Marco Antonio Gaspar, in addition to being a human rights promoter, has been recording hate crimes in the state for twenty years.
According to their statistics, at least 30 LGBT+ people were murdered during that time .
Both the Dissident Pride collective and Gaspar point out that the security strategy has been a factor in the increase of violence against LGBTI+ people.
In his exercise of memory, Gaspar tells Presentes what he calls "emblematic cases" that illustrate how "violence is more brutal towards LGBT people with the presence of drug traffickers, the police and the army."
The cases
“A young psychologist was beheaded, and from the information I've gathered, especially from people in the town who saw him, his penis was also cut off and left in his mouth in Comala (north of Colima). Four years ago, a trans woman and her partner were found kneeling with their throats slit. Vanesa, who worked as a sex worker, was stabbed 48 times; that was in 2005.”
Furthermore, in her analysis and documentation of these acts of violence, Gaspar states that there are organized crime groups that engage in “social cleansing.” She explains it this way: “It’s a process. Trans women are first targeted as users, then recruited to sell drugs or collect protection money. And when they don’t meet their sales quota, they are eliminated.”
Violence is not only perpetrated by people involved with criminal groups linked to drug trafficking, but also by the police.
“The same police officers arrest trans women simply because they see them 'dressed as women' or anyone who, in their view, 'dresses as a woman.' And the fact is, the officers here continue to use regulations from the 1980s to arrest trans women, even if they are not engaged in sex work, but they link them to sex work,” she adds.
Public policies are urgently needed.
Colima is a state that has legislation on same-sex marriage; recognition of the identity of adult trans people and recently criminalized so-called “conversion therapies”.
Marco Antonio Gaspar insists. “Beyond rights, for real change to occur, public policies are needed to provide employment for trans women, access to healthcare and justice, and the creation of a state council to prevent discrimination.
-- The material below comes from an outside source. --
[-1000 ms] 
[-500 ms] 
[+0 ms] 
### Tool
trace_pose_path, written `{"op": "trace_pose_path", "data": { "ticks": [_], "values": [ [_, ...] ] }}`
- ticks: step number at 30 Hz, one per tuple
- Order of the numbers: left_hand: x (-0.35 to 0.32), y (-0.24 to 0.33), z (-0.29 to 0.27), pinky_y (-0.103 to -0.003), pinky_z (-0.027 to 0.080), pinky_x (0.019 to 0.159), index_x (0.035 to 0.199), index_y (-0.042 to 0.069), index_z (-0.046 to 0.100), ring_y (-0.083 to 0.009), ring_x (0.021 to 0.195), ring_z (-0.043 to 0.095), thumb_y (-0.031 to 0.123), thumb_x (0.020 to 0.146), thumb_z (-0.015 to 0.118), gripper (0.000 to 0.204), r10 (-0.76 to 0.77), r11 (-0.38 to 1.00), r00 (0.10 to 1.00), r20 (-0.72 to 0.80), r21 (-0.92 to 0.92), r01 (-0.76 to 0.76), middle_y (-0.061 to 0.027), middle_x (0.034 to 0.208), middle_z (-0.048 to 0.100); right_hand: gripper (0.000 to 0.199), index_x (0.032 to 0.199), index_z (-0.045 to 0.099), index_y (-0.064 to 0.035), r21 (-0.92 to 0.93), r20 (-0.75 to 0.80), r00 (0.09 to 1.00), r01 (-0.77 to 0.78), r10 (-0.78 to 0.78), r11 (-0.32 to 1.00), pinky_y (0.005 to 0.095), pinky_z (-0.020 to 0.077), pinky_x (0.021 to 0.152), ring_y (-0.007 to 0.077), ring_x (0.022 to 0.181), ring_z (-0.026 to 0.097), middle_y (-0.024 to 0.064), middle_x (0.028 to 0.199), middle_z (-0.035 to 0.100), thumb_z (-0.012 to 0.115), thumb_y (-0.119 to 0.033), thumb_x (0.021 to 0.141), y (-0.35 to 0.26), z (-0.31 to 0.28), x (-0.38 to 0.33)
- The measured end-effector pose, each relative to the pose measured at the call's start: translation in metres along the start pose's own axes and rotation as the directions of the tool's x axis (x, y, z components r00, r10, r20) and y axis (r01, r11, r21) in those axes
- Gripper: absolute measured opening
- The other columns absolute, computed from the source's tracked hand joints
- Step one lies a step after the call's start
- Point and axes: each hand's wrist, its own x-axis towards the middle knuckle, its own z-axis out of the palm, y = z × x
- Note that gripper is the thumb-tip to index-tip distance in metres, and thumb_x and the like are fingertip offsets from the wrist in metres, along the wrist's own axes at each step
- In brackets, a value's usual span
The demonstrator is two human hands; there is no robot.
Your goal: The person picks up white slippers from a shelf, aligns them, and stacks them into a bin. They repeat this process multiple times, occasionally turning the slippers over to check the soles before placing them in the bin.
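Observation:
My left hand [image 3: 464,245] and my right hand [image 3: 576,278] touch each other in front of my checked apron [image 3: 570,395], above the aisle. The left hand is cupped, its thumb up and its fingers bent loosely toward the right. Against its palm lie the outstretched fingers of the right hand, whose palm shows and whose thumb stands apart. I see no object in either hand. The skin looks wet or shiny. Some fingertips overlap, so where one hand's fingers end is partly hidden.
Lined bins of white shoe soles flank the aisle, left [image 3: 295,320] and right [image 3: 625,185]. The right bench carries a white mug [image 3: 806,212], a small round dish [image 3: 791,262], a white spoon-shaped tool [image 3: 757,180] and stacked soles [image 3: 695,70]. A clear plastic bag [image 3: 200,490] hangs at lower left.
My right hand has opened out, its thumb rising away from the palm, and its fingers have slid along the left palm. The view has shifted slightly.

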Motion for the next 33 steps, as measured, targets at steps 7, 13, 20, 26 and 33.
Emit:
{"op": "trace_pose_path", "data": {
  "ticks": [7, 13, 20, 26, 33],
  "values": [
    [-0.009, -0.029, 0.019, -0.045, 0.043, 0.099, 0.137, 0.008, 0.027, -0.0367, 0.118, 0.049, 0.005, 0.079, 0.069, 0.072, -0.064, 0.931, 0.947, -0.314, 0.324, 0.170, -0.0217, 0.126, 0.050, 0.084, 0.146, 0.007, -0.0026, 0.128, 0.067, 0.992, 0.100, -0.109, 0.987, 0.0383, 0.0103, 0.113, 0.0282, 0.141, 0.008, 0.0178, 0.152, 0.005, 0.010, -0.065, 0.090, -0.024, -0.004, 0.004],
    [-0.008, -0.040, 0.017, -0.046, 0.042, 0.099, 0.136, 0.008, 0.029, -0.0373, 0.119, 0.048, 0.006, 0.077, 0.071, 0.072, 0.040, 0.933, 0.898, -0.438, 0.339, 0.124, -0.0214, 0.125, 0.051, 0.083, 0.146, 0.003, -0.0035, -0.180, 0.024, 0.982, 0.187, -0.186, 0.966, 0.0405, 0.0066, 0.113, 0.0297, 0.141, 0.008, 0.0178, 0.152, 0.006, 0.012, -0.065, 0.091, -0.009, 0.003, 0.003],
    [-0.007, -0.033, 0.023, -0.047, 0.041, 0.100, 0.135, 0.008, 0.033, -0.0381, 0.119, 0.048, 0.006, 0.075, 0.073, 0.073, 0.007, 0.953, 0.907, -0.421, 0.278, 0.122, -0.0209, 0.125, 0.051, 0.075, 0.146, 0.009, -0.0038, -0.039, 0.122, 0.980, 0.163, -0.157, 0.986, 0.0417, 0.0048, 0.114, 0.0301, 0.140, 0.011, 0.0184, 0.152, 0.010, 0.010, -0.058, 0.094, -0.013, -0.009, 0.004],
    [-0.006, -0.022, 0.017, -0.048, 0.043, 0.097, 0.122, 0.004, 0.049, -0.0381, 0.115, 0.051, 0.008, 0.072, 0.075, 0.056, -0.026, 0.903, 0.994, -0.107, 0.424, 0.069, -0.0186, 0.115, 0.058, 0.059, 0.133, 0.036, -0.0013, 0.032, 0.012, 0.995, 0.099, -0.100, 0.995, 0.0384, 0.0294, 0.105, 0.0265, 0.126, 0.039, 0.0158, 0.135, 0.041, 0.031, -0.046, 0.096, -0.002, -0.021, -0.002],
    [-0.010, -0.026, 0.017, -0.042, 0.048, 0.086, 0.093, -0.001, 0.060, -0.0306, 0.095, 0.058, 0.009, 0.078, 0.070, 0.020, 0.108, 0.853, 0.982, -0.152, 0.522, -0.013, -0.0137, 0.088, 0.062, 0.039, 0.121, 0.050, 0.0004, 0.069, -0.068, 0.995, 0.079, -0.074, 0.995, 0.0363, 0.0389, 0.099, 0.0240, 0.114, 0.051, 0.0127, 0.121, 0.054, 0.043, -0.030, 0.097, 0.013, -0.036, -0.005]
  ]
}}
This is a demand we have been making for over ten years because we have a state law, but there is no body to enforce it.”


They are protesting for the lives of trans women.
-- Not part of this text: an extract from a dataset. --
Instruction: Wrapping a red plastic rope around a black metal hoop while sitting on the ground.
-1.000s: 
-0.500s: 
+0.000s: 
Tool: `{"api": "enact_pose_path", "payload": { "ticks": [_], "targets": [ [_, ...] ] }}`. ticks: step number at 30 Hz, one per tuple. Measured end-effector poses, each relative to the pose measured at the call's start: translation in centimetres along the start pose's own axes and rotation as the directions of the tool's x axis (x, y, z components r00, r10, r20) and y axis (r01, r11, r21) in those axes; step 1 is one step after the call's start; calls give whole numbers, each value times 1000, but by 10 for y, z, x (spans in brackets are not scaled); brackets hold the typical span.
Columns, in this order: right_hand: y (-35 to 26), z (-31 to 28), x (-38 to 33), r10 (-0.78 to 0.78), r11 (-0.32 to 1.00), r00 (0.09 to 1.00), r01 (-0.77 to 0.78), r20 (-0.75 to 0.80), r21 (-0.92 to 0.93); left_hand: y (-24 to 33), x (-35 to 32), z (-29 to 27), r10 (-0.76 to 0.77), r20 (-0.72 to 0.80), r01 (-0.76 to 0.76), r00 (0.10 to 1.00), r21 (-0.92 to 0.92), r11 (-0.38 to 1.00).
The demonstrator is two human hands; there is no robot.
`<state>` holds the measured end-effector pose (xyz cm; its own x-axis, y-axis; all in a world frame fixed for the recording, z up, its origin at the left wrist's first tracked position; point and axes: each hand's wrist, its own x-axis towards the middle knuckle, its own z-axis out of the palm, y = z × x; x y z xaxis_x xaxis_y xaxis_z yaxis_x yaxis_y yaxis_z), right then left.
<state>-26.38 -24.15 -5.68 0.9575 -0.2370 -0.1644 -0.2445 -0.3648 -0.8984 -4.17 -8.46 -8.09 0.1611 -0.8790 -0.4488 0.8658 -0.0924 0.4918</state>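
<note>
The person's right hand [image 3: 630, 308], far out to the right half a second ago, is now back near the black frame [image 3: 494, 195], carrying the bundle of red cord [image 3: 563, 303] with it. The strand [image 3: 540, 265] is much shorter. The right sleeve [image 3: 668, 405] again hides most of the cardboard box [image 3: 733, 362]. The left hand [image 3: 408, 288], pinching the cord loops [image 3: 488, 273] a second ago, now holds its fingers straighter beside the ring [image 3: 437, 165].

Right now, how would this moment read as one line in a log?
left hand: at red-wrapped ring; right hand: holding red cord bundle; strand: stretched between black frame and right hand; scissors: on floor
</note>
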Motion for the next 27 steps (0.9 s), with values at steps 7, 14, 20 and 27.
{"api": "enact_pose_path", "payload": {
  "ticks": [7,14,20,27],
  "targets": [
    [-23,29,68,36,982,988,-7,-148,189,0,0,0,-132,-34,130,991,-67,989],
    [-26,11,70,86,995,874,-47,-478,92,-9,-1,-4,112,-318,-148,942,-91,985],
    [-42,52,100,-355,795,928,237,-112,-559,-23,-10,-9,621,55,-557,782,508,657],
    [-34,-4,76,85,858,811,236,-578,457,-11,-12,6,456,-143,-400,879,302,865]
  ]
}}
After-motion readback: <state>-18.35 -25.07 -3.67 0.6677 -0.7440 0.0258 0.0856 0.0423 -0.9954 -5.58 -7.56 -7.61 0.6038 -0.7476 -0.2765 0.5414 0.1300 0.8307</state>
On December 12, the day after the murder of Saray Ramos and on the day of the Virgin of Guadalupe, a group of drag artists performed a “queer art intervention” in the Colima cathedral.
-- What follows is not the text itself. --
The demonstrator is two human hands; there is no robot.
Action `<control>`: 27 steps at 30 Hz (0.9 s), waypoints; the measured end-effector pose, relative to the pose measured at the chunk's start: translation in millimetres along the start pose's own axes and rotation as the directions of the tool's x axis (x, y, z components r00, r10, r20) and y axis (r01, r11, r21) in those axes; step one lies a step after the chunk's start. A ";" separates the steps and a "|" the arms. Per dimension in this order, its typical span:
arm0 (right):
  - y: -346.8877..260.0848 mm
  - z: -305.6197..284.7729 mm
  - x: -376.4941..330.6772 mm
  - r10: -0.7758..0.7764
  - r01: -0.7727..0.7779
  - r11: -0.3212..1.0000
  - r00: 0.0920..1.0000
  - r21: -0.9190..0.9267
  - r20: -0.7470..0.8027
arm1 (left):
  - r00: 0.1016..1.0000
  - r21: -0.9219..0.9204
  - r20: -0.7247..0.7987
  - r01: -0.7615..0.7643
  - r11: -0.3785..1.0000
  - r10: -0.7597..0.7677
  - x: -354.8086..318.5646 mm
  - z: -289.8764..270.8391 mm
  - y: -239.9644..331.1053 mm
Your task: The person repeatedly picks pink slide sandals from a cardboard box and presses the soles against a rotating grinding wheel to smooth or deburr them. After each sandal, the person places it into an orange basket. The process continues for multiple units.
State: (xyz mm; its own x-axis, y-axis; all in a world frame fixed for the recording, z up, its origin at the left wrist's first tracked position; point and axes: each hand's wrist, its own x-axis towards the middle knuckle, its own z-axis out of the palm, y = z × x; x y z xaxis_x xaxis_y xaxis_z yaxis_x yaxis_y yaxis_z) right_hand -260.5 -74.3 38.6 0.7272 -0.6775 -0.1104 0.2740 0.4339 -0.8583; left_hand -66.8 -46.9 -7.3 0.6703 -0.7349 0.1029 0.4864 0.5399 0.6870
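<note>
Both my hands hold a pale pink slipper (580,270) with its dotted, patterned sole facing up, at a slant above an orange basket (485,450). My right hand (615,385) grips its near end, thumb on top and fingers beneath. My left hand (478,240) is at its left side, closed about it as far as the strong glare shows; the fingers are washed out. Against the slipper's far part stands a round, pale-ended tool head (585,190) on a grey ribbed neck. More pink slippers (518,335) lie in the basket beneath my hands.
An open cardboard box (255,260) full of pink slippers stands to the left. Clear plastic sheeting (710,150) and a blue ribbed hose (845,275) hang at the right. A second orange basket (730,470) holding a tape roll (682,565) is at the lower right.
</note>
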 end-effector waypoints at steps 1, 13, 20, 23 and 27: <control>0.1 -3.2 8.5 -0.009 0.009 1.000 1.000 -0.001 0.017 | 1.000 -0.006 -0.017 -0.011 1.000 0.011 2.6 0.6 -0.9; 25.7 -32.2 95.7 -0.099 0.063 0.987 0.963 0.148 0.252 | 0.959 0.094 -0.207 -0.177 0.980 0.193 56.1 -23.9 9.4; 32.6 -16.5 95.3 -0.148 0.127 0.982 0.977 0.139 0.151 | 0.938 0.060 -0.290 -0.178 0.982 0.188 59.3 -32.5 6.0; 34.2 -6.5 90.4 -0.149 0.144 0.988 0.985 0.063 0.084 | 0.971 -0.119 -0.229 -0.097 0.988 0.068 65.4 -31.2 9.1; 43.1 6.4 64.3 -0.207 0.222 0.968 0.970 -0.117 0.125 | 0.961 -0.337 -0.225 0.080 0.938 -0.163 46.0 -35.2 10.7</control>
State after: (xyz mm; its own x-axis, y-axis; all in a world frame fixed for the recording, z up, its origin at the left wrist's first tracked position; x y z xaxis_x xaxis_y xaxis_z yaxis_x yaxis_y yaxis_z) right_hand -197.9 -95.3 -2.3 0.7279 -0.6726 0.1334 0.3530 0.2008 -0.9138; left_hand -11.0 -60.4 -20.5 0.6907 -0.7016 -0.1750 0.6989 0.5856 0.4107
In addition, there was vogue as a form of protest, and according to the website Voces Diversas , “the artists danced and presented a banner with the phrase 'How difficult it is to be alive in Mexico, trans women exist and resist'.”


The Prosecutor's Office does not respond
To find out the status of hate crimes against LGBT people in Colima and specifically about the murder of Saray Ramos, Presentes tried on four occasions to contact the Colima State Prosecutor's Office, without success.
Gaspar says that since he started his registry of hate crimes, the Prosecutor's Office has refused to provide information and even to acknowledge that this violence exists.
“Even though I carry the folder with (newspaper) clippings of the cases, previous prosecutors label them as 'crimes of passion',” he says.
Furthermore, given the existence of a protocol for addressing femicide cases that includes trans women, Gaspar states that the number of femicides committed against trans women in Colima is unknown. She also demands that public officials within the justice system "urgently need sensitivity."
“They have a transphobic, homophobic view towards the victims, and they may be receiving training but it is not enough, because beyond being trained they are not sensitized and that is the problem we have with revictimization and the justice process,” she says.
At the time of publication, the Colima State Prosecutor's Office had not responded to our communication and had not released any information regarding the murder of Saray Ramos.